The player’s character defines superpowers of their sword, the relationship with their sisters, and assigns points to the three game stats: invincible, sword, and princess. They are used to avoid danger, unleash fury, and gain insight respectively. By rolling the number of dice determined by your stats, players and the game moderator decide the outcome of different encounters in a local saloon, in a small log cabin on the prairie, or before an adoring congregation. So, the hunt for the killer is not just combat. It is also about seeking information about the perpetrator, as well as keeping a low profile to avoid becoming a target for the Imperials.

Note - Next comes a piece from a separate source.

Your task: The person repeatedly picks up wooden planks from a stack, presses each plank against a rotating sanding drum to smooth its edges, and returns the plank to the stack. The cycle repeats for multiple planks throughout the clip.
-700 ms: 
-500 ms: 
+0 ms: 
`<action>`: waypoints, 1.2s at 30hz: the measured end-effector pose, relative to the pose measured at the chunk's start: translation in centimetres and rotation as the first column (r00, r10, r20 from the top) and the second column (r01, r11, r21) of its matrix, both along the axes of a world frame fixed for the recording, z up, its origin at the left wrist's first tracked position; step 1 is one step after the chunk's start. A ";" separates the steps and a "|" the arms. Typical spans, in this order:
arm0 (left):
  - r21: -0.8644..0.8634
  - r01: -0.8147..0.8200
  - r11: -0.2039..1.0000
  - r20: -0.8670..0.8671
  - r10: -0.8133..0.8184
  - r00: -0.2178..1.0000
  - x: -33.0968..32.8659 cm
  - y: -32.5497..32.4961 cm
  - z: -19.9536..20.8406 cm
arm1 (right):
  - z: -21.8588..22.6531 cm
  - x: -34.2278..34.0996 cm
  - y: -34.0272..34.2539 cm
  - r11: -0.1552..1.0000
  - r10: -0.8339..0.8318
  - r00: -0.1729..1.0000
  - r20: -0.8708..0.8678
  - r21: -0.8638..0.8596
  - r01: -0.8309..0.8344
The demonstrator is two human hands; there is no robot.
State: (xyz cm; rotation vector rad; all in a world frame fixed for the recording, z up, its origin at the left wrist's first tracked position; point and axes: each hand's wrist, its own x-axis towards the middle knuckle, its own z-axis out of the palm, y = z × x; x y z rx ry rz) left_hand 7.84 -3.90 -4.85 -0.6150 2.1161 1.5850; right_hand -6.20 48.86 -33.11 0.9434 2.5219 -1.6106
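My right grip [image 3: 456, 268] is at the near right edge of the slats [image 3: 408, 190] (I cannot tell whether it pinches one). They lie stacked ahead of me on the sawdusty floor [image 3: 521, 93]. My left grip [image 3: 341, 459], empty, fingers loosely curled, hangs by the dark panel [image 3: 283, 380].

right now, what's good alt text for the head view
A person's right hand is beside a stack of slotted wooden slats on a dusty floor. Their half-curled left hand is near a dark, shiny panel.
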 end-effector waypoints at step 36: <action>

Under the “Some Safety Considerations” section, the game’s rulebook encourages players to take their time to understand the principles that matter to the people of the Hallows: sovereignty and adaptability. The sword represents the long-standing tradition of the people of the Hallows and is contrasted with the new gunslinging technology brought by the colonial forces. Moreover, it is underlined that despite maintaining some traditional ways, the people of the Hallows are not stuck in the past. In fact, they alone have mastered the technologies necessary to create adaptive swords with which the vengeful sisters fight. Their weapons are customisable (e.g., adding invisibility, hydraulics, smoke-emitting, boomerang, etc.) but also keep “the heart of what a sword is”. Even though the game touches upon typical tropes and locations of the Western, it claims to be a refutation of the genre as it puts sisterhood and resistance to settler colonialism to the forefront.

Despite their differences, both types of gaming can be very therapeutic. Cosy games achieve this by removing the danger and allowing the space to just blissfully exist. Resistance gaming, on the other hand, makes you feel better by bringing about a much-needed change, or – oh well – lets you heal by taking revenge on those who’ve wronged you. With more and more global crises occurring and looming over us, we might need different ways of coping with them or imagining the necessary steps to handle them. As for now, let us watch studios create games that lift people up, in whatever form they need.